## [ASSIGNMENT]
Lines before the one containing "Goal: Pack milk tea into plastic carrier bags" are left out; output the rest of the data exactly, through the final line.

## [TASK INPUT]

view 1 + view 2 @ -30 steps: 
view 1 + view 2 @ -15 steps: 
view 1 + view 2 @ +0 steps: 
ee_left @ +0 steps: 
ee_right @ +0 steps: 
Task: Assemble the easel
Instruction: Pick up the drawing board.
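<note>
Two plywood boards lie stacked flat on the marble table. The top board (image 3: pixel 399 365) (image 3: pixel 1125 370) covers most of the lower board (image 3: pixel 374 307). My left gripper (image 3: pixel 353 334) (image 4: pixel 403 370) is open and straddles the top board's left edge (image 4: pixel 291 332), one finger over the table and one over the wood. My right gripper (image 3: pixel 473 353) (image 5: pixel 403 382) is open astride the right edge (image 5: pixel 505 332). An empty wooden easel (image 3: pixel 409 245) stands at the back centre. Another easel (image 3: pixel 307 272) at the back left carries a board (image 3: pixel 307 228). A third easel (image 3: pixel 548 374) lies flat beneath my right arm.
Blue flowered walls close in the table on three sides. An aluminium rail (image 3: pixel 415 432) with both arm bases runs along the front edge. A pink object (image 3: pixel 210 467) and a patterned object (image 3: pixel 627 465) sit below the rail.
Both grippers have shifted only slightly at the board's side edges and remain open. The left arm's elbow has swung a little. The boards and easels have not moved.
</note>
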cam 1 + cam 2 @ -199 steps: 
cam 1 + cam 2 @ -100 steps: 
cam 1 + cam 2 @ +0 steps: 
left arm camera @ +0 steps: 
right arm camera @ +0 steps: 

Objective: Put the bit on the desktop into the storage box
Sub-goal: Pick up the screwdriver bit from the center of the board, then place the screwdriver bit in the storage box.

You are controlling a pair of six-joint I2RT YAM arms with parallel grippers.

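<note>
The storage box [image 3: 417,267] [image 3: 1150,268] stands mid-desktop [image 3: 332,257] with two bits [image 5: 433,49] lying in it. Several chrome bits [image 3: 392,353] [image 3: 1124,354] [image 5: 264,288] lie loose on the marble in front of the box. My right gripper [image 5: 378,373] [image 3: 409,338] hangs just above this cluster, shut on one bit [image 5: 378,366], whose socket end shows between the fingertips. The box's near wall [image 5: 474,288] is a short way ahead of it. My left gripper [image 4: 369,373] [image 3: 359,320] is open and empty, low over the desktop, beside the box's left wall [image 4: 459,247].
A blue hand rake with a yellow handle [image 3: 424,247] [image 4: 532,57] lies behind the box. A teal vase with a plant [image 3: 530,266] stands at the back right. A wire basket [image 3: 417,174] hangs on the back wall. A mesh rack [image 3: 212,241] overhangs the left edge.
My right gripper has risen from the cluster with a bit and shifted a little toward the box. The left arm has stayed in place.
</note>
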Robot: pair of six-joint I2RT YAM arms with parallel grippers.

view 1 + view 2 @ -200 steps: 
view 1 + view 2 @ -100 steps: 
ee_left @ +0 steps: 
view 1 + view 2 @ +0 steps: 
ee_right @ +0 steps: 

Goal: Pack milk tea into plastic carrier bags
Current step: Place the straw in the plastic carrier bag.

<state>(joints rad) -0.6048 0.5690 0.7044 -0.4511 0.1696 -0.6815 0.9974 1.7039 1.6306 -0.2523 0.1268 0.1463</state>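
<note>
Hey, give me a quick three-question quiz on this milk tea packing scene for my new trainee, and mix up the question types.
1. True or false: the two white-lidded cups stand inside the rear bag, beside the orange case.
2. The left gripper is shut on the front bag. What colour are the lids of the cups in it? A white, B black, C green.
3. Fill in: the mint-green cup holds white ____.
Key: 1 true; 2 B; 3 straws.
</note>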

## [REPLY TO THE TASK]
Goal: Pack milk tea into plastic carrier bags
Current step: Place the straw in the plastic carrier bag.

<state>(joints rad) -0.6048 0.5690 0.7044 -0.4511 0.1696 -0.6815 0.9974 1.7039 1.6306 -0.2523 0.1268 0.1463</state>
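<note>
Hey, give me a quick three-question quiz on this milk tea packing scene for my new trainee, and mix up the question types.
1. True or false: the two white-lidded cups stand inside the rear bag, beside the orange case.
2. The left gripper is shut on the front bag. What colour are the lids of the cups in it? A white, B black, C green.
3. Fill in: the mint-green cup holds white ____.
Key: 1 true; 2 B; 3 straws.
</note>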

The output for this exercise is finished.